Italy’s top diplomat in Canberra has warned that there is “no time to lose” in fighting the climate crisis and hopes Australia will commit to net zero emissions.
The Italian ambassador, Francesca Tardioli, also stressed the need for countries including Australia to upgrade their 2030 targets, saying “circumstances have changed over the last five years and it is only wise to take notice of this and act accordingly, raising our ambition”.
“There is no second chance if we fail,” she said in an interview with Guardian Australia.
“There is no time to lose, not any more, if we collectively want to save our planet. This is not rhetoric, let alone catastrophism: this is science.”
The comments come as the Australian government considers whether to strengthen its climate pledges in the lead-up to the UN climate summit to be held in Glasgow, which is chaired by the UK in partnership with Italy.
The prime minister, Scott Morrison, told the US president, Joe Biden, in a face-to-face meeting earlier this week that the Australian government would “continue to work on our plan as to how we can continue to reduce emissions to zero well into the future”.
The British prime minister, Boris Johnson, told the UN this week the Cop26 summit must be a “turning point for humanity”.
Italy is hosting a preparatory meeting of the conference, known as the “pre-Cop”, and an associated youth event in late September and early October. Italy is also chair of this year’s G20 summit, where climate will be one of the priorities.
“I believe that all G20 countries can and should do more, including Australia, [which] has a huge potential to become a leader in the production of clean energy,” Tardioli said.
When asked whether she was hopeful Australia would commit to a 2050 goal for net zero emissions by the time of the Glasgow summit, she said: “I am hopeful, yes. I really hope Australia will commit to this common goal.”
She said a firm decision by the federal government would “reinforce the global alliance of those countries who really lead the world in these endeavours”.
She described Australia as a developed country with a strong economy and with strong research and development, so it “could easily lead by example within the international community”.
A decision on net zero “would also help sub-federal level to move more steadily towards urgent energy transition”.
Tardioli suggested that “circumstances have changed” when asked whether Australia should also increase its 2030 emissions reduction commitment, which has remained unaltered since the Abbott government pledged a 26% to 28% cut on 2005 levels.

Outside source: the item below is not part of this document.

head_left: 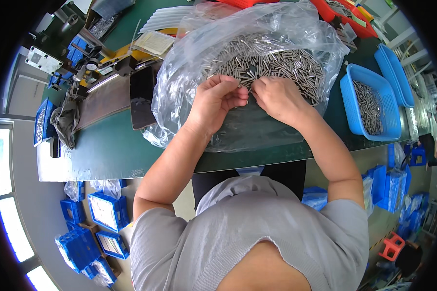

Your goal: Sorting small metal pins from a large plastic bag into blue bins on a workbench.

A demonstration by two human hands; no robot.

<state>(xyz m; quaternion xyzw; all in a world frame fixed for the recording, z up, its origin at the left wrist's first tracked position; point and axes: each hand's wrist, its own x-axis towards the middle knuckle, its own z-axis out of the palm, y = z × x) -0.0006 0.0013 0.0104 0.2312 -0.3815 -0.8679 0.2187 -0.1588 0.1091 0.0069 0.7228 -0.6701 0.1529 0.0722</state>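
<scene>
A large heap of small grey metal pins (296, 65) lies in and on a clear plastic bag (179, 80) spread over the green workbench. At the near edge of the heap my two hands almost meet. My left hand (217, 101) has its thumb and forefinger pinched together, the other fingers curled below. Fingertips of my right hand (280, 99) are pressed together beside it, touching the pins. Whatever sits between the fingertips of either hand is too small to tell apart from the pins behind.
At the right, a blue plastic basket (392, 114) holds more metal pins, beside another blue basket (394, 72). A dark flat phone-like slab (142, 99) lies left of the bag, near a bench fixture with a dial gauge (92, 64). Red bins (359, 22) stand behind.
</scene>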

“The answer is simple: recent data provided by the World Meteorological Organization have highlighted an acceleration in climate change indicators, like rising sea levels, melting sea ice and extreme weather,” she said.
“Circumstances have changed over the last five years and it is only wise to take notice of this and act accordingly, raising our ambition. This decade will be crucial if the international community wants to have a real chance to achieve the key goal of keeping temperature raising within 1.5C.”
Tardioli said almost 400 people, aged between 18 and 29, would meet in Milan for the Youth4Climate Conference next week. She said young people should be involved in “decision-making processes that will have enormous impact on their lives”.
The ambassador said Italy hoped leaders would “listen carefully to representative voices of future leaders of the world, and embrace their recommendations for a much more decisive action to fight climate change”.
With just 40 days until the Glasgow summit, Biden has committed to double climate financing and China has promised to halt the funding of coal-fired power stations overseas.
The Australian government has said it is committed to action on climate change, but it has characterised its approach as “technology not taxes”, and it remains unclear whether it will upgrade its medium-term target. So far, Morrison has expressed only a preference to achieve net zero by 2050 amid internal divisions.
A number of Australian politicians have expressed a view that large emitters such as India and China need to increase their level of commitment, otherwise increased emission reduction by Australia would be meaningless.
But Tardioli said the Intergovernmental Panel on Climate Change’s latest report was “crystal clear” that “we all must achieve immediate, rapid and significant reductions in emissions”.
“And we cannot simply rely on others: we must all do our part,” she said.
“Italy, together with many European countries, has committed to phase out coal by 2025, based on the evidence that that it is one of the main causes of rising levels in carbon dioxide in the atmosphere.”
Italy has also committed to achieving net zero by 2050, and a 55% cut in emissions by 2030 compared with 1990 levels, in line with the EU’s pledges.
Asked whether she was optimistic or pessimistic about the chances of comprehensive global action of the kind the IPCC report indicated was necessary, Tardioli said it was “not a matter of mood”.
“It is a matter of preserving the future of our future generation,” she said, adding that governments around the world “do not have the luxury to fail”.
Energy and climate ministers from the G20 – which includes Australia – agreed in Naples in July on the need for “meaningful and effective actions by all countries” in order to keep the 1.5C temperature limit “within reach”.
But ministers at the meeting could not reach consensus on setting a date to phase out coal and inefficient fossil fuel subsidies.